Task statement — Repeat nothing but the lines below running from the one containing "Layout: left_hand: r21" to the one containing "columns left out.". Keep both end lines.

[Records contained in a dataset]
**********
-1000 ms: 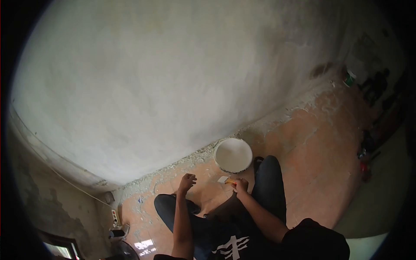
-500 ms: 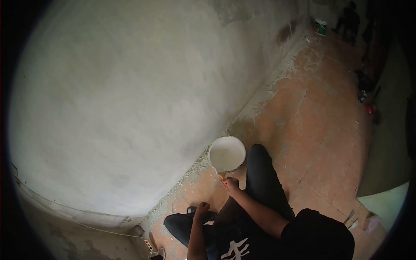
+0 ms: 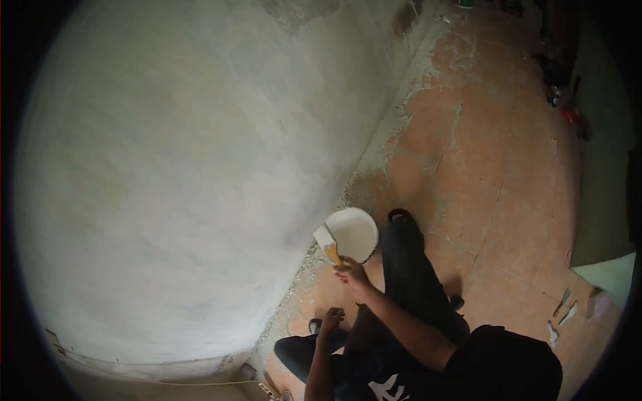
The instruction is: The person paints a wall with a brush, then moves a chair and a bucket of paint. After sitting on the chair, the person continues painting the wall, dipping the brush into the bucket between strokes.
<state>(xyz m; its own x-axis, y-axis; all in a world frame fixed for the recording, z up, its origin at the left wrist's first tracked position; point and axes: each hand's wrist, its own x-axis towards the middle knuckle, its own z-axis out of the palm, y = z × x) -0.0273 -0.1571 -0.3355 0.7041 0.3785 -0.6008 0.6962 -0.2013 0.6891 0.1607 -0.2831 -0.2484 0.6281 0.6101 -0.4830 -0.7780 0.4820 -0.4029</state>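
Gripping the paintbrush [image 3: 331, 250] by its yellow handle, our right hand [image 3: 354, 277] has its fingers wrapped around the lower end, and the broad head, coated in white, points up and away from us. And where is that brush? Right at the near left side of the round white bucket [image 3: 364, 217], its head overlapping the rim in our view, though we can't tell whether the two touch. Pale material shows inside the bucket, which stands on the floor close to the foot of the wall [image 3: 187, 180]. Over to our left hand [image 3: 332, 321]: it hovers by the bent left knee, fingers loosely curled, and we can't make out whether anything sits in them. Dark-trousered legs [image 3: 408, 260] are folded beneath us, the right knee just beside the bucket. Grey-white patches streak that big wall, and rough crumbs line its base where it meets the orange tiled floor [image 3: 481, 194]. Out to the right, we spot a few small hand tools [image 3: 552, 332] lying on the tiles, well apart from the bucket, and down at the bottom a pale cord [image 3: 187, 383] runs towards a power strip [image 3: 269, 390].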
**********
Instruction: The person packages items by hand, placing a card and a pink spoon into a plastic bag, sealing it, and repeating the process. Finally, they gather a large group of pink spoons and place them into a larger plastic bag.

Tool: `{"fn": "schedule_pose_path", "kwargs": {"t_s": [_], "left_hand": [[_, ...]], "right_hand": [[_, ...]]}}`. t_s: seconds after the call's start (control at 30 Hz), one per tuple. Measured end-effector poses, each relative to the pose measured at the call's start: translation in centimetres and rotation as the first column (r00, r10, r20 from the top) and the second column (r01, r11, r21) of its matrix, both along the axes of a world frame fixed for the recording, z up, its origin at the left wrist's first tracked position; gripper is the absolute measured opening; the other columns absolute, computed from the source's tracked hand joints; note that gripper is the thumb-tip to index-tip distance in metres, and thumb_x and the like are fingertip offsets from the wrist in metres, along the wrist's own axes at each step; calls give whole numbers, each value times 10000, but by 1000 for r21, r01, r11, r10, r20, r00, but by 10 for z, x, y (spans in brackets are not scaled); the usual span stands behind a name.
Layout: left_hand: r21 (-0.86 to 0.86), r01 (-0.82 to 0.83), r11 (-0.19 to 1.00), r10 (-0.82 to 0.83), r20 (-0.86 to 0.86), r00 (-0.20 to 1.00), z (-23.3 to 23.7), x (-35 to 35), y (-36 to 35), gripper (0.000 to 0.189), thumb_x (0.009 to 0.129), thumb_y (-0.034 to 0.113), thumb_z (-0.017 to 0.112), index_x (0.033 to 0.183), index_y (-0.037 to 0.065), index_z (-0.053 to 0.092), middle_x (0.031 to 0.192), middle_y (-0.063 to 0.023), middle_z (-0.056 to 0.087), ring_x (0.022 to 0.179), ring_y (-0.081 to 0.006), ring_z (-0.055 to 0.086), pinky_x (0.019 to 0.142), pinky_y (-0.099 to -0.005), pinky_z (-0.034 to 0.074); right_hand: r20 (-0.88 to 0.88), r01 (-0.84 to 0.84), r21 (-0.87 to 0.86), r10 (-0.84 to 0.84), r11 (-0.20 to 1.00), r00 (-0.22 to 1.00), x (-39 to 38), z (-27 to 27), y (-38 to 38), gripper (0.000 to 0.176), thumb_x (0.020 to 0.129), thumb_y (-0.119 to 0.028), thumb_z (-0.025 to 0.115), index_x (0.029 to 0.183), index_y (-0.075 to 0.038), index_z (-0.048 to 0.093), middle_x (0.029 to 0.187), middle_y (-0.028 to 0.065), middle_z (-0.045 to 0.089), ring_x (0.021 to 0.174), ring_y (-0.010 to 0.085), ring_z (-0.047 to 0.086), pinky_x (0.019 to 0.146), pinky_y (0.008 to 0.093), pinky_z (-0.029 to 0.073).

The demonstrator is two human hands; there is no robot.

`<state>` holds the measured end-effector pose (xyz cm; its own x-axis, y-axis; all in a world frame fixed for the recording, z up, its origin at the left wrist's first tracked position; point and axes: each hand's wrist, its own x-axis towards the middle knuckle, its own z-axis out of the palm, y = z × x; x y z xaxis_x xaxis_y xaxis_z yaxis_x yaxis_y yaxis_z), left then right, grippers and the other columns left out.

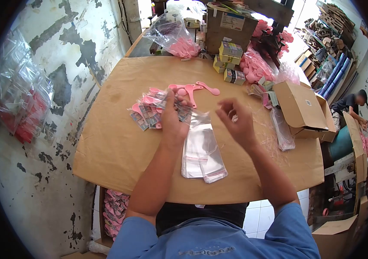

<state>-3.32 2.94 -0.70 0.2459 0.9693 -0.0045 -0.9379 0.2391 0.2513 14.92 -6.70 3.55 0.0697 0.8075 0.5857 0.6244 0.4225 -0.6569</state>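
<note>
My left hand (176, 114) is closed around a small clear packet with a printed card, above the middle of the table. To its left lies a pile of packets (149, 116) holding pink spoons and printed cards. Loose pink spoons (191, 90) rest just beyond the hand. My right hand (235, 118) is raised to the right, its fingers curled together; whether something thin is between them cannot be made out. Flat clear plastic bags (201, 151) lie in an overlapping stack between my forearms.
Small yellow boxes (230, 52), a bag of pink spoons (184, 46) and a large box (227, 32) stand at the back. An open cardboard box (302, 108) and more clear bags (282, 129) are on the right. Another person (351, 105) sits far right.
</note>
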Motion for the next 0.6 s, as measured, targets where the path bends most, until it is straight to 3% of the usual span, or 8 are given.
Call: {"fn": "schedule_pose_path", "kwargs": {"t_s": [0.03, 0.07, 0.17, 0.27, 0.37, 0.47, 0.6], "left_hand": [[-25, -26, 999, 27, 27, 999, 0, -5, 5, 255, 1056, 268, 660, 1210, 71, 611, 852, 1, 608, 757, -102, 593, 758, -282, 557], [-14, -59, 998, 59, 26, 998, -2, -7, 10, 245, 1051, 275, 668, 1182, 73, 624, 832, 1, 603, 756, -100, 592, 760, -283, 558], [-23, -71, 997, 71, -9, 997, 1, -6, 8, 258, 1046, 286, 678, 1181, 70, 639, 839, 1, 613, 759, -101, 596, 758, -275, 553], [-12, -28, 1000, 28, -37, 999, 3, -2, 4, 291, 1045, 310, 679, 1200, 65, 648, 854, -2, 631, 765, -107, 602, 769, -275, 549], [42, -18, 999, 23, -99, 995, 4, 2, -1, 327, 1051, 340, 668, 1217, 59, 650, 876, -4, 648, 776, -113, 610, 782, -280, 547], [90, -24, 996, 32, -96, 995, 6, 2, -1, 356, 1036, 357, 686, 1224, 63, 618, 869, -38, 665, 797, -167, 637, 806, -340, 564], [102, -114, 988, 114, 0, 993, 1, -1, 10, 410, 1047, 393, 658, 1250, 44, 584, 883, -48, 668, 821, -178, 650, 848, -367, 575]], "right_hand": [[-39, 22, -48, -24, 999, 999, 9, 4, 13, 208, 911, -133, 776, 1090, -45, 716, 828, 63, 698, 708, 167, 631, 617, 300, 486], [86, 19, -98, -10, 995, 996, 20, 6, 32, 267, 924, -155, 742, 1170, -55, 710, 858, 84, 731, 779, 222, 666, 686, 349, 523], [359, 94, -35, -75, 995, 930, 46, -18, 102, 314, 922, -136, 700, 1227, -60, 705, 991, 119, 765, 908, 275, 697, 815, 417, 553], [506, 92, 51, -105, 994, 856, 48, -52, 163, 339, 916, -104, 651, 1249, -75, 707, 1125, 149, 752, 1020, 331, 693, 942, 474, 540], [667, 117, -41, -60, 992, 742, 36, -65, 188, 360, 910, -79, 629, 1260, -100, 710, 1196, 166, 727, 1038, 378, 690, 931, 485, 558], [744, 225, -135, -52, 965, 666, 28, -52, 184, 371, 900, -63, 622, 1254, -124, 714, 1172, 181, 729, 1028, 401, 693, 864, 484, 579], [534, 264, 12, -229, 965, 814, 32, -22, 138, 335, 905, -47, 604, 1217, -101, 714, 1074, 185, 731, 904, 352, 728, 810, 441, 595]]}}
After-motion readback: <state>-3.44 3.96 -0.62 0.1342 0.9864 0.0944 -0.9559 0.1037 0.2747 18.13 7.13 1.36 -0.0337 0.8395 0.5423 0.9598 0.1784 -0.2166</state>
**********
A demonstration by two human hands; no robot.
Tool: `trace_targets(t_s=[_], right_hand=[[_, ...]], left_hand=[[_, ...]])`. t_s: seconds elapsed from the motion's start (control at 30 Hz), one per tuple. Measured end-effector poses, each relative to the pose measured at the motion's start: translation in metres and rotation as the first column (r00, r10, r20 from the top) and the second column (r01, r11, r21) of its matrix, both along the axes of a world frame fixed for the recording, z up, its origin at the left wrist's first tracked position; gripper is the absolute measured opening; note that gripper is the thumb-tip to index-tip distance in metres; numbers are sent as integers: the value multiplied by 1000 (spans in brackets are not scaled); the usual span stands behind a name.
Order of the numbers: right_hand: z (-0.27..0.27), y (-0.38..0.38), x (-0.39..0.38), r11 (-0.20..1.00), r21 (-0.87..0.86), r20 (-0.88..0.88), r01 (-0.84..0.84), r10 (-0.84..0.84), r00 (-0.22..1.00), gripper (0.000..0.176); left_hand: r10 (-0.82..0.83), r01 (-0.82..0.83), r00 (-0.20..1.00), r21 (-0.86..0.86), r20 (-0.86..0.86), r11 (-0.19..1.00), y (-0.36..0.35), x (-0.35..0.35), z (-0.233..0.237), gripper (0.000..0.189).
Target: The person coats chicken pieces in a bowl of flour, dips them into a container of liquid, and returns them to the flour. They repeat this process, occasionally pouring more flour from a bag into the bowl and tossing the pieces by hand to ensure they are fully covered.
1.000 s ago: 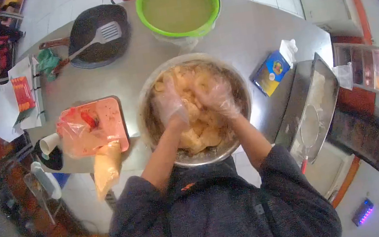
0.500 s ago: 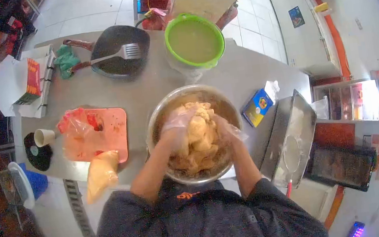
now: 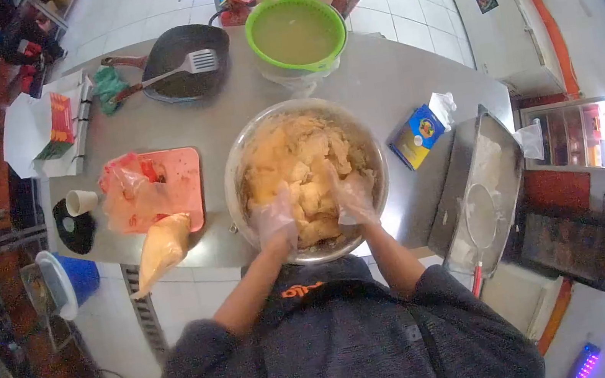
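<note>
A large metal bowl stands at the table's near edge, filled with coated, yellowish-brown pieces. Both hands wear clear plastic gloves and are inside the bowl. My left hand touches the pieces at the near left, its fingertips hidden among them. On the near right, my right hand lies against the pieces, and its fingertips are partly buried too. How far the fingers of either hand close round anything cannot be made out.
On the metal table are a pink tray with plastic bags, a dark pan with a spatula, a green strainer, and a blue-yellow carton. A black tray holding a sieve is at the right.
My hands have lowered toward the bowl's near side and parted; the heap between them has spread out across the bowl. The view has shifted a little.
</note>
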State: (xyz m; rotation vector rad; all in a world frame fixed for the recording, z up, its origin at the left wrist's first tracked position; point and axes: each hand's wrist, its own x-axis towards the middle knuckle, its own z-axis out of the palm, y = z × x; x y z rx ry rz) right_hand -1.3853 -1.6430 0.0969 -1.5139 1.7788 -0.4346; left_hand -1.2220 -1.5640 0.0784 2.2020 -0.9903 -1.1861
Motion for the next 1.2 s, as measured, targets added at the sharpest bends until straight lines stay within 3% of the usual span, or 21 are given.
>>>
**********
Answer to this task —
Layout: left_hand: r21 (-0.86 to 0.86), r01 (-0.82 to 0.83), r11 (-0.19 to 1.00), r10 (-0.82 to 0.83), r20 (-0.86 to 0.86), r00 (-0.20 to 1.00), z (-23.3 to 23.7), x (-35 to 35), y (-36 to 35), gripper (0.000 to 0.189), thumb_x (0.009 to 0.129), thumb_y (-0.034 to 0.113), thumb_z (-0.017 to 0.112), index_x (0.033 to 0.183), index_y (-0.037 to 0.065), index_z (-0.053 to 0.092), middle_x (0.031 to 0.192), middle_y (-0.063 to 0.023), middle_z (-0.056 to 0.087), ring_x (0.022 to 0.179), ring_y (-0.081 to 0.006), ring_z (-0.055 to 0.086), pinky_x (0.019 to 0.142), pinky_y (-0.099 to -0.005), pinky_z (-0.034 to 0.074); right_hand: r20 (-0.88 to 0.88), r01 (-0.84 to 0.84), r21 (-0.87 to 0.86), r10 (-0.84 to 0.84), r11 (-0.20 to 1.00), r00 (-0.22 to 1.00), x (-39 to 38), z (-27 to 27), y (-38 to 38), gripper (0.000 to 0.176), thumb_x (0.020 to 0.129), thumb_y (-0.119 to 0.028), thumb_z (-0.025 to 0.115), index_x (0.029 to 0.183), index_y (-0.075 to 0.038), index_z (-0.048 to 0.093), middle_x (0.029 to 0.187), middle_y (-0.028 to 0.065), middle_z (-0.045 to 0.089), ring_x (0.021 to 0.174), ring_y (-0.010 to 0.085), ring_z (-0.047 to 0.086), pinky_x (0.019 to 0.146), pinky_y (0.008 to 0.093), pinky_z (-0.029 to 0.073).

The demonstrator is two human hands; there is no robot.

`<state>` holds the measured end-effector pose (xyz cm; its own x-axis, y-axis; all in a world frame fixed for the recording, z up, its origin at the left wrist's first tracked position; point and axes: each hand's wrist, its own x-axis towards the middle knuckle, its own z-axis out of the palm, y = z × x; x y z xaxis_x xaxis_y xaxis_z yaxis_x yaxis_y yaxis_z), left then right, grippers and the other columns left out.

This exercise is finished.